→ DATA BELOW
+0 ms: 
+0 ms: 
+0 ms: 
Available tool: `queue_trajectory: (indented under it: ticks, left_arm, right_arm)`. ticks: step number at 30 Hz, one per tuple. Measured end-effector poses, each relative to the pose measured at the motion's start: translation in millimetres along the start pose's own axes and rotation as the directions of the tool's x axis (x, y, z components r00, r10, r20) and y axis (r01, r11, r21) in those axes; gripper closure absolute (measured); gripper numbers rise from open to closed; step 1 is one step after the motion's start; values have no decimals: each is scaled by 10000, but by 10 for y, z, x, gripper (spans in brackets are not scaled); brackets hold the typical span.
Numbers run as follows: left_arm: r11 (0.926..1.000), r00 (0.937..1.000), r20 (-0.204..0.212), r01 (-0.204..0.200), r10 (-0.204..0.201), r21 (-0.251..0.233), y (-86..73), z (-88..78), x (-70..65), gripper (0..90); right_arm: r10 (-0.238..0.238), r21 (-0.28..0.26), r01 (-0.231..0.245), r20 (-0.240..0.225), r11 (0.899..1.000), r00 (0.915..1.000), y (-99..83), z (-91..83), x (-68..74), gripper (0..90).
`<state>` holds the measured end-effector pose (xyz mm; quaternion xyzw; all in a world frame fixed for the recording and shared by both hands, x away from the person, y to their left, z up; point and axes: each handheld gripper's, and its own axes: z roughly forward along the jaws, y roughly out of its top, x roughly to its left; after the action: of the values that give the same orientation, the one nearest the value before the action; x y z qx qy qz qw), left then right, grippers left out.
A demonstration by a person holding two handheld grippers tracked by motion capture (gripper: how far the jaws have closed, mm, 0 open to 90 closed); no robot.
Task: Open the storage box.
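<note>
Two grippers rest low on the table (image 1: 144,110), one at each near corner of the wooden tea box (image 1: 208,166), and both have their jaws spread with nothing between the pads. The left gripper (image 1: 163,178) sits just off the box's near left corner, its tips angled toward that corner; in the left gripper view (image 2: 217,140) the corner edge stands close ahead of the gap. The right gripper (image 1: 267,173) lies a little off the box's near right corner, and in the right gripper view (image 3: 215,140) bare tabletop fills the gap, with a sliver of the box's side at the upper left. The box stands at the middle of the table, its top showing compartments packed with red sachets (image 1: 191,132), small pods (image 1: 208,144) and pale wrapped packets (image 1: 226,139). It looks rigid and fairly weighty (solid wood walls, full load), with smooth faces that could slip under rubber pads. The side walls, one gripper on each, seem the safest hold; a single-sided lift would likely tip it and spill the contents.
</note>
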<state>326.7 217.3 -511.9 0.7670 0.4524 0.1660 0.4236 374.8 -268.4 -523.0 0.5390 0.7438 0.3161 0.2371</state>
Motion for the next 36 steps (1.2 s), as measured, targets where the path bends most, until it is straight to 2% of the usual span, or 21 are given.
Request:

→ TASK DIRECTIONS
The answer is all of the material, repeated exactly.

→ RESULT FOR THIS TASK
+0 ms: 
+0 ms: 
+0 ms: 
Available tool: `queue_trajectory: (indented under it: ticks, left_arm, right_arm)`. ticks: step number at 30 Hz, one per tuple. Measured end-effector poses, each relative to the pose measured at the motion's start: translation in millimetres along the start pose's own axes and rotation as the directions of the tool's x axis (x, y, z components r00, r10, r20) and y axis (r01, r11, r21) in those axes; gripper closure absolute (measured); gripper numbers rise from open to closed; step 1 is one step after the motion's start; values have no decimals: each is scaled by 10000, but by 10 for y, z, x, gripper (spans in brackets are not scaled); brackets hold the typical span.
Numbers run as follows: left_arm: r11 (0.926..1.000), r00 (0.937..1.000), r20 (-0.204..0.212), r01 (-0.204..0.200), r10 (-0.204..0.201), r21 (-0.251..0.233), y (-86..73), z (-88..78), x (-70..65), gripper (0..90); right_arm: r10 (-0.238..0.238), r21 (-0.28..0.26), r01 (-0.231..0.245), r20 (-0.240..0.225), r11 (0.899..1.000), r00 (0.915..1.000), y (-99..83), z (-91..83), x (-68..74), gripper (0..90).
`<state>` holds the measured end-effector pose (xyz mm; quaternion xyzw; all in a world frame fixed for the recording and shared by both hands, x away from the person, y to their left, z up; point and axes: each handheld gripper's, and its own axes: z roughly forward along the jaws, y roughly out of its top, x roughly to its left; after the action: of the values that give the same orientation, the one nearest the value before the action; x y z qx qy qz qw), left then right, grippers left out.
A demonstration by a person holding two handheld grippers tracked by motion capture (gripper: how far the jaws have closed, mm, 0 open to 90 closed); no robot.
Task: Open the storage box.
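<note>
Two grippers rest low on the table (image 1: 144,110), one at each near corner of the wooden tea box (image 1: 208,166), and both have their jaws spread with nothing between the pads. The left gripper (image 1: 163,178) sits just off the box's near left corner, its tips angled toward that corner; in the left gripper view (image 2: 217,140) the corner edge stands close ahead of the gap. The right gripper (image 1: 267,173) lies a little off the box's near right corner, and in the right gripper view (image 3: 215,140) bare tabletop fills the gap, with a sliver of the box's side at the upper left. The box stands at the middle of the table, its top showing compartments packed with red sachets (image 1: 191,132), small pods (image 1: 208,144) and pale wrapped packets (image 1: 226,139). It looks rigid and fairly weighty (solid wood walls, full load), with smooth faces that could slip under rubber pads. The side walls, one gripper on each, seem the safest hold; a single-sided lift would likely tip it and spill the contents.
</note>
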<state>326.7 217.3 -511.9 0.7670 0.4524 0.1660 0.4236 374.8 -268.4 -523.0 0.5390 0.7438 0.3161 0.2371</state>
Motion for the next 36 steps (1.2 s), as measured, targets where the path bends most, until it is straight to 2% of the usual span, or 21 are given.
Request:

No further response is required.